Baked in Hong Kong
There is an abundance of baked goods in Hong Kong. The Portuguese introduced their egg tarts to the Far East via Macao, and these tarts have a crispy edge and soft custard filling. Tai Cheon Bakery in Hong Kong now makes hundreds of these delicious cakes every day, which are best when still hot. The bakery is very famous – the last British governor is said to have been a frequent guest. There’s usually a queue outside which is always a good sign. There are also plenty of wife cakes baked nearby. This typical Cantonese snack is filled with almond paste and winter melon. 5 spices are added to the dough and to surprise the taste buds the buns are sprinkled with sesame seeds. Then there are the famous pineapple buns, which don’t have any fruit in them – the crust of these pastries resembles a pineapple, hence the name. The taste is divine, partly thanks to the combination of two types of dough.
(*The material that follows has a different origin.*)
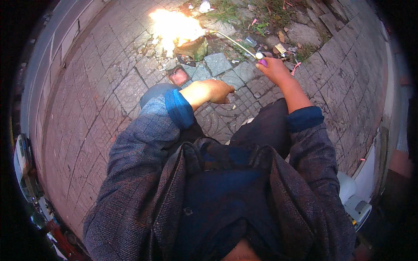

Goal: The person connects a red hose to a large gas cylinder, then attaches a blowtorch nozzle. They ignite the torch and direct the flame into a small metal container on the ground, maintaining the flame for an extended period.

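Observation:
My right hand [274,70] is closed round the purple grip of a long thin metal torch wand [235,42], beside a small round white part. The wand slants up and to the left, and its tip meets a large bright flame [176,30]. Glare from the flame hides much of what burns there. Under its right side shows a brownish, rounded block [193,48], like a stump or pot. My left hand [215,91] hangs in front of my left knee with fingers loosely apart, and I see nothing in it.
Loose grey stone pieces [217,64] and a reddish square block [178,76] lie before my knees. Litter, a crumpled small box [281,48] and grass [224,12] are beyond. Patterned paving [91,87] surrounds me. A white plastic object [355,200] stands at lower right.

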### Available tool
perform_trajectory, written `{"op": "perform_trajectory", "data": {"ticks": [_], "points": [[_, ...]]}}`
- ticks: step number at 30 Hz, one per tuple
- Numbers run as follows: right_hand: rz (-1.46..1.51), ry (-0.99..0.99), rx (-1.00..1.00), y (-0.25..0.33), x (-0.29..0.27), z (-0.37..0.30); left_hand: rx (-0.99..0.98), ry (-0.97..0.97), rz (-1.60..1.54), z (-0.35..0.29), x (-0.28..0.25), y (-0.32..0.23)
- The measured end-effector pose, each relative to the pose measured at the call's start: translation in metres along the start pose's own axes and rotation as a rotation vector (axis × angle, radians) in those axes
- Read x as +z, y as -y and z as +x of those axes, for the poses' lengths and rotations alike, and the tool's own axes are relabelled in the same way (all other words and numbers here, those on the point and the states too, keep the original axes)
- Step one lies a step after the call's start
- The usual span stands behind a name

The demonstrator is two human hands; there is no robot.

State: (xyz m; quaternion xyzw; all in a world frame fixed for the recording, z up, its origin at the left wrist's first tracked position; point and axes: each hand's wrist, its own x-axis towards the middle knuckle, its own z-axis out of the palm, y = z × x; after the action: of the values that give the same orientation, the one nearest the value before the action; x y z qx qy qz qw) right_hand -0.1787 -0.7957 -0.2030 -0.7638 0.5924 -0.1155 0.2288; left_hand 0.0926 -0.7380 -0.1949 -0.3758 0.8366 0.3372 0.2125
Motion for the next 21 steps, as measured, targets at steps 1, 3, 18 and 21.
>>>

It's always time for dessert
From complex layered cakes to simple candy – the people of Hong Kong can’t get enough of sweets. A popular snack is sugar cane juice which is available in various cafés. This sugary drink is manufactured in old-fashioned mills from cane stalks. According to the Chinese, cane juice is tastiest after a spicy meal. A highly recommended place for sweet desserts is Hui Lau Shan. What started as a herbal shop outside the city centre has become an empire with 52 branches. The menu comprises plenty of desserts and you’ll find sweet mango in everything from ice cream to pudding. More fruit can be found at Lucky Dessert, which also has multiple establishments. They use durian in their gelatine, a fruit with a terrible smell but heavenly taste. And speaking of gelatine: Kei Kee Dessert builds the largest desserts with it. Huge cups are filled with gelatine cubes, mixed fruit and condensed milk. The portions are so big that you might want to skip dinner altogether before coming here.